Uitspraak
RECHTBANK ROTTERDAM
1.[eiser1] ,
[eiser2],
1.[gedaagde1] ,
[gedaagde2],
[gedaagde3],
[gedaagde4],
1.De procedure
- de dagvaardingen met producties 1 tot en met 8
- de mondelinge behandeling d.d. 12 mei 2016
Rechtbank Rotterdam
In deze zaak, die voor de Rechtbank Rotterdam is behandeld, hebben eisers sub 1 en 2, aandeelhouders van G.H.B.I. Holding B.V., een kort geding aangespannen tegen gedaagden, die ook aandeelhouders zijn. De eisers vorderen een verbod op het houden van een algemene vergadering van aandeelhouders op 16 mei 2016, waarin onder andere het ontslag van de statutair directeur, de heer [persoon1], op de agenda staat. De eisers stellen dat de oproeping voor de vergadering niet correct is verlopen en dat gedaagden in strijd met hun belangen handelen door deze vergadering te beleggen.
De voorzieningenrechter heeft vastgesteld dat eiser sub 3 niet-ontvankelijk is in haar vorderingen, omdat niet is aangetoond dat zij aandeelhouder is.

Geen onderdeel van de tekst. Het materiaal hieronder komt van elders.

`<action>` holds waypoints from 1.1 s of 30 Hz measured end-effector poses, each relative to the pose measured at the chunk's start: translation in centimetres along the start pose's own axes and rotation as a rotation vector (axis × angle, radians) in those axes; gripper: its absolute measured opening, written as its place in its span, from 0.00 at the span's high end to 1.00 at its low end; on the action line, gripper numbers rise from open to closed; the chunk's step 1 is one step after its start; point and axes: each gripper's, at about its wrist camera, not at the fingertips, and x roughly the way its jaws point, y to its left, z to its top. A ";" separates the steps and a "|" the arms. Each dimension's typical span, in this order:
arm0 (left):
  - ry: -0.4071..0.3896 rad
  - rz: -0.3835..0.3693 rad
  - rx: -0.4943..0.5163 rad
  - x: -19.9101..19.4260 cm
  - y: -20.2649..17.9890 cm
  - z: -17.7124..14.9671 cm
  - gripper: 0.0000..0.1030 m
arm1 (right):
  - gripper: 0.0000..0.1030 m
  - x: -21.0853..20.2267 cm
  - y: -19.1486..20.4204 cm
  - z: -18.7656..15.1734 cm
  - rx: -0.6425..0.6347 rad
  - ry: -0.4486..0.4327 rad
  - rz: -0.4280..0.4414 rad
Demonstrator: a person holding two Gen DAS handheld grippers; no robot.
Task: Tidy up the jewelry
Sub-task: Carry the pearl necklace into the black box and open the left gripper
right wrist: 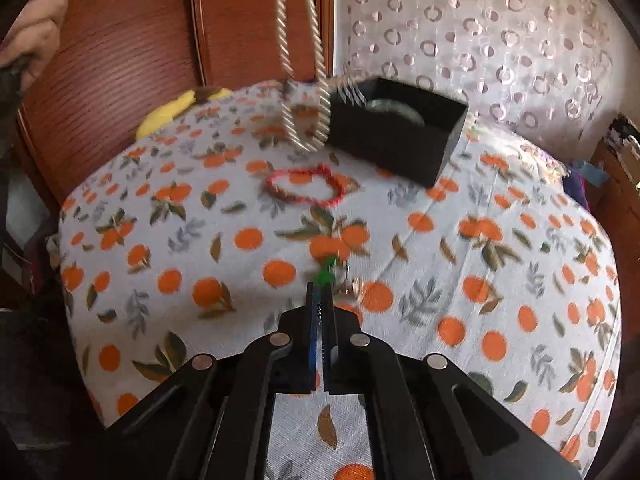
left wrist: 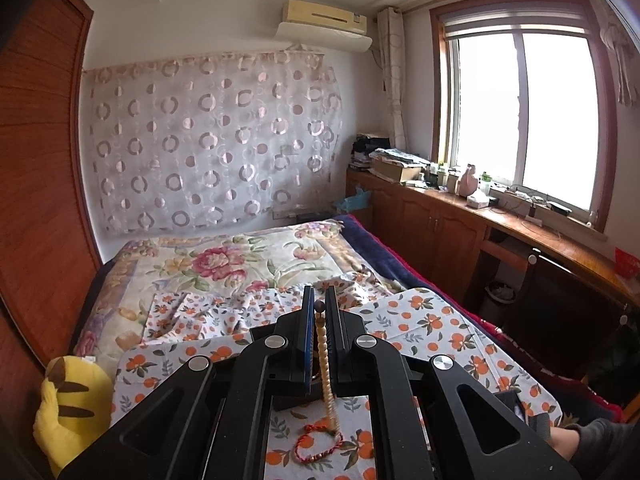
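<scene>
The sorting looked barely begun: a black box (right wrist: 400, 132) at upper centre of the right wrist view held one round piece, while a red cord bracelet (right wrist: 306, 190) lay loose on the orange-print cloth (right wrist: 480, 248) just below it. The left gripper (left wrist: 319, 300) was clenched on a pale beaded strand (left wrist: 326, 364) hanging over the cloth. The right gripper (right wrist: 320, 292), low centre, was clenched on a small green piece (right wrist: 325, 274), not yet boxed

Black left hand-held gripper (left wrist: 319, 300), black right hand-held gripper (right wrist: 320, 294), blue-edged pads, round silver pivot screws, cut-out linkage arms
</scene>
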 end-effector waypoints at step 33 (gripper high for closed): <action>0.091 0.094 0.004 9.7 3.6 2.5 0.95 | 0.98 -3.1 -7.6 16.0 0.070 -0.291 -0.083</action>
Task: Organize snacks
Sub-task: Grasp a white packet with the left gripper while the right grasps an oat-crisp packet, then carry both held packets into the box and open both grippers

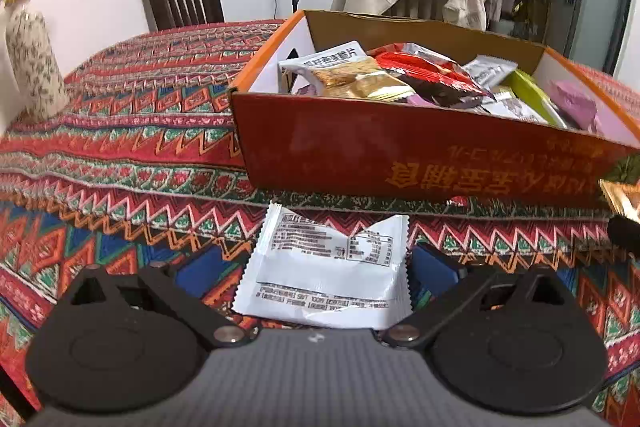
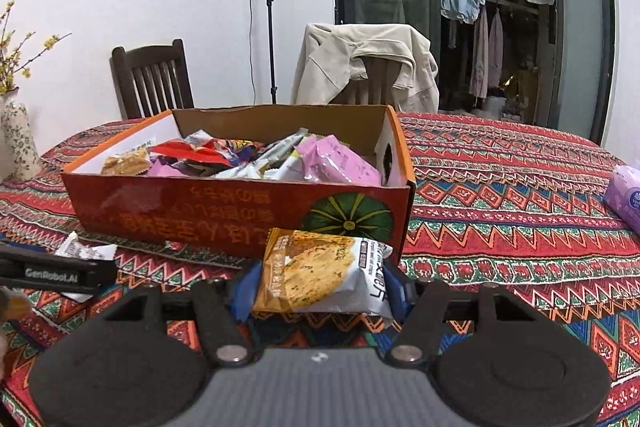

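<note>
Where the two wrist views differ, each detail is listed from left to right.

Seen only by the left wrist: a white packet (image 1: 326,267) is shown printed side up, with black text and a table on it, lying between the blue pads of the left gripper (image 1: 320,267).
Left gripper: its pads are set at the packet's two serrated side edges; whether they press or merely flank it cannot be told.
Seen only by the right wrist: a cracker packet (image 2: 322,273) with an orange and white wrapper and a printed golden cracker, and a lilac tissue pack (image 2: 626,197) far right on the cloth.
Right gripper (image 2: 320,279): it is closed on the cracker packet, which is held just in front of the box's front wall.
Box (image 2: 200,211): an open cardboard carton is seen in both views, red-orange outside, white and brown inside, with gold lettering upside down and a green pumpkin printed at its right corner.
Box contents: crinkled foil and plastic packets in pink, red, gold, green and white are heaped loosely.
Tablecloth (image 1: 120,147): a woven cloth with zigzag bands in red, blue and green is laid under everything.
Vase (image 1: 34,63): a floral-patterned vase is stood at far left.
</note>
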A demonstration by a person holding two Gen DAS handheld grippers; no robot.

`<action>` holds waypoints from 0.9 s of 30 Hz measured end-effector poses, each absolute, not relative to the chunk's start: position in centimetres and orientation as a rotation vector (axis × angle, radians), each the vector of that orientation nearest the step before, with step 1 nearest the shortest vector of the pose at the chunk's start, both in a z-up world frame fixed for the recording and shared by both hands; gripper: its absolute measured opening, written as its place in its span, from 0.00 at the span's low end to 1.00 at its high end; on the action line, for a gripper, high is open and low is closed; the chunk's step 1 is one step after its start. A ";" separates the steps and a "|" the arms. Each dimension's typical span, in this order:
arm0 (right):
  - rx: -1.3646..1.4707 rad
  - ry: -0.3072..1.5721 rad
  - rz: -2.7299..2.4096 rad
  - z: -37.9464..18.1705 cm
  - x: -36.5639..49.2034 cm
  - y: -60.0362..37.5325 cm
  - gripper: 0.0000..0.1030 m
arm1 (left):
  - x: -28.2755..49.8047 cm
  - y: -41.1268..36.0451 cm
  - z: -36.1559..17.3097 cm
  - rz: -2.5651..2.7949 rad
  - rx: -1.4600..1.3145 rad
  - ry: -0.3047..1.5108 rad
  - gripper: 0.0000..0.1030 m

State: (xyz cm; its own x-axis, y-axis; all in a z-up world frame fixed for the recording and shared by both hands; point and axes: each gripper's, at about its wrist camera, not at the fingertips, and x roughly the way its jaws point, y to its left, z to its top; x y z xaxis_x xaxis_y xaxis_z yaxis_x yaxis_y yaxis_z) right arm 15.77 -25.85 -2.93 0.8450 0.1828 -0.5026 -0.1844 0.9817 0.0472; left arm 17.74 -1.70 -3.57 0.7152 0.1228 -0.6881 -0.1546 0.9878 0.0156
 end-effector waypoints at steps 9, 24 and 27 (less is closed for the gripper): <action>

Gedaagden sub 2, 3 en 4 zijn niet verschenen, waardoor verstek is verleend. Gedaagde sub 1 heeft verweer gevoerd, maar de voorzieningenrechter oordeelt dat de oproeping voor de vergadering niet voldoet aan de wettelijke vereisten. De voorzieningenrechter heeft geoordeeld dat het in het belang van de vennootschap is om te voorkomen dat er besluiten worden genomen die mogelijk schadelijk zijn voor de vennootschap, vooral gezien de aanstaande uitspraak van de Franse rechter over de eigendom van de aandelen.
De voorzieningenrechter heeft daarom besloten om gedaagden te verbieden om in de algemene vergadering besluiten te nemen over het ontslag van de heer [persoon1] of de benoeming van een nieuwe directeur, tenzij dit met unanieme stemmen gebeurt. Tevens is een dwangsom opgelegd voor het geval gedaagden niet aan deze beslissing voldoen. De proceskosten zijn gecompenseerd, wat betekent dat iedere partij zijn eigen kosten draagt. Dit vonnis is uitgesproken op 13 mei 2016.